“What do you mean?” inquired Adelaide.
“My father was a rubber—a massage man for the Earl of Cairngorm.”
“Oh!” said Adelaide, a light beginning to dawn upon her mind. “I meant rubber overshoes, not a bath woman.”
“We call those galoshes,” said the girl, as Milly produced a pair which were not mates. “I’m sure you’ve given me a fine setting out, young ladies. I’ll do as much for you if I ever has the chance. Who knowses? Maybe some day I’ll be a swell and you poor. Then you just call on me, and don’t you forget it.” With which cheerful suggestion she left us, grateful and happy. I took her down to the main entrance, and, showing the card to Cerberus, explained that she had been engaged by Professor Waite, and was to be allowed to enter every morning. He granted a grudging consent, not at all approving of her appearance without the waterproof, and I flew back to the Amen Corner to join in the general conference.

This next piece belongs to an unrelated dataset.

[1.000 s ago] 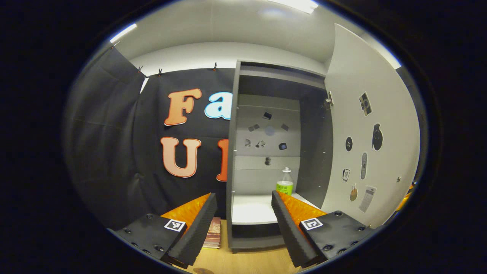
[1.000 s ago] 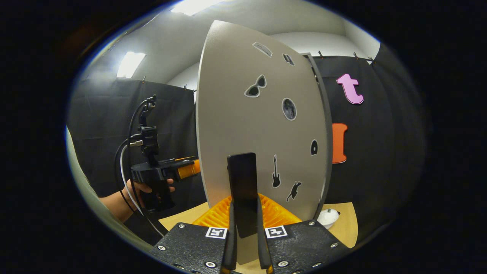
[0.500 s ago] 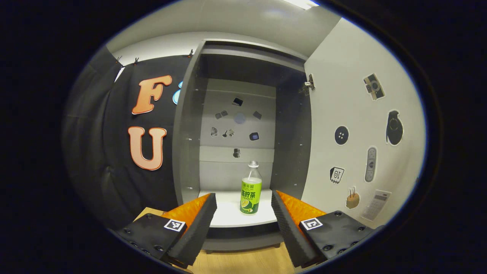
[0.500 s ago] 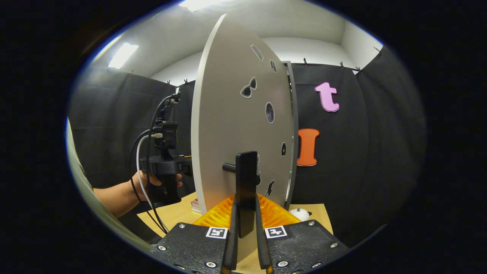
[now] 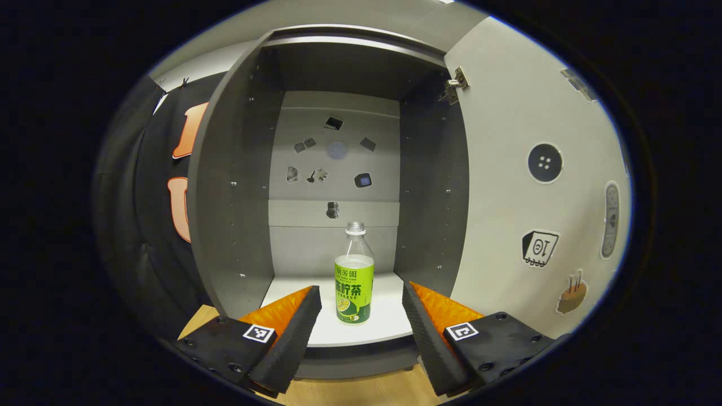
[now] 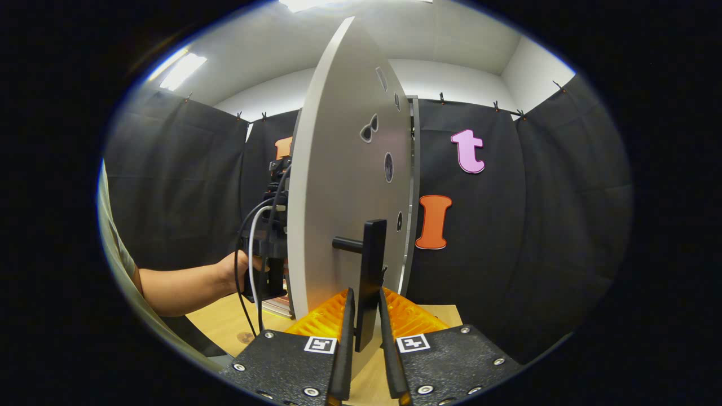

She had told Adelaide that her name was Pauline Terwilliger. Her father had been English, her mother Swiss. They had knocked about the world as foot-balls of fortune, but had lived longest in London, where her father had died. Her brother had come to New York some years previous, and her mother had brought the family over on his insistence. But this brother had failed to meet them, as he had promised to do, on their landing at Castle Garden. Their mother had lost his address, and they were stranded in a strange city. They had advertised in the papers, and had left their own address at the Barge Office, but her brother had never appeared. They had taken a room in a tenement house, and the mother had obtained some work, scrubbing offices and cleaning windows. But she had taken cold and was now in a hospital, and Polo was trying to support the two younger children.
“They are living in one of the worst tenement houses in Mulberry Bend,” said Adelaide. “I would like to give them a room in my house, but it is full; and cheap as the rent is, they could never pay it.”
“The younger children ought to go to the Home,” I suggested.
“The Home is full,” Winnie replied. “I called there to-day. Emma Jane says it just breaks her heart to look at the list of applications waiting for a vacancy. Our dear Princess[2] has in mind a little old-fashioned house which fronts on a side street, whose yard backs against ours. She would like to have it rented as an annex. She says the Home ought to have a nursery for very little babies. You know it does not now take children under two years of age, on account of the expense of nurses; but this would be such a charming place for them, and we could call it the ‘Manger,’ and have it connected with the main building with a long glass piazza. The scheme is a perfect one. All it needs is money to carry it out. Unfortunately, that is lacking. I have corresponded with all our out-of-town circles of King’s Daughters. They are doing all they can, and have pledged enough, with our other subscriptions, to carry the Home through the coming year on its old basis; but there isn’t a cent to spare for a ‘manger.’”
“Would all of the new house be taken up by the nursery?” Adelaide asked.
“No; the Princess proposed that the upper story, which consists of four little bedrooms, should be used as ‘guest chambers’ for emergency cases, convalescent children returned from hospitals, and children who, on account of peculiar distress,—like Polo’s sisters,—it seemed best to receive for a short time entirely free. The Princess thought that we might like to club together and pay for one such room, and then we could designate at any time the persons we would like to have occupy it. There is always a list of applicants, which would be submitted to us to choose from, in case we had no candidates of our own to suggest. The occupants of such a room would then be as truly our guests as if we entertained them in our own home. It would come in very nicely now in Polo’s case.”
Milly gave a deep sigh. “I wish I could help you, girls, but you know just how I am situated.”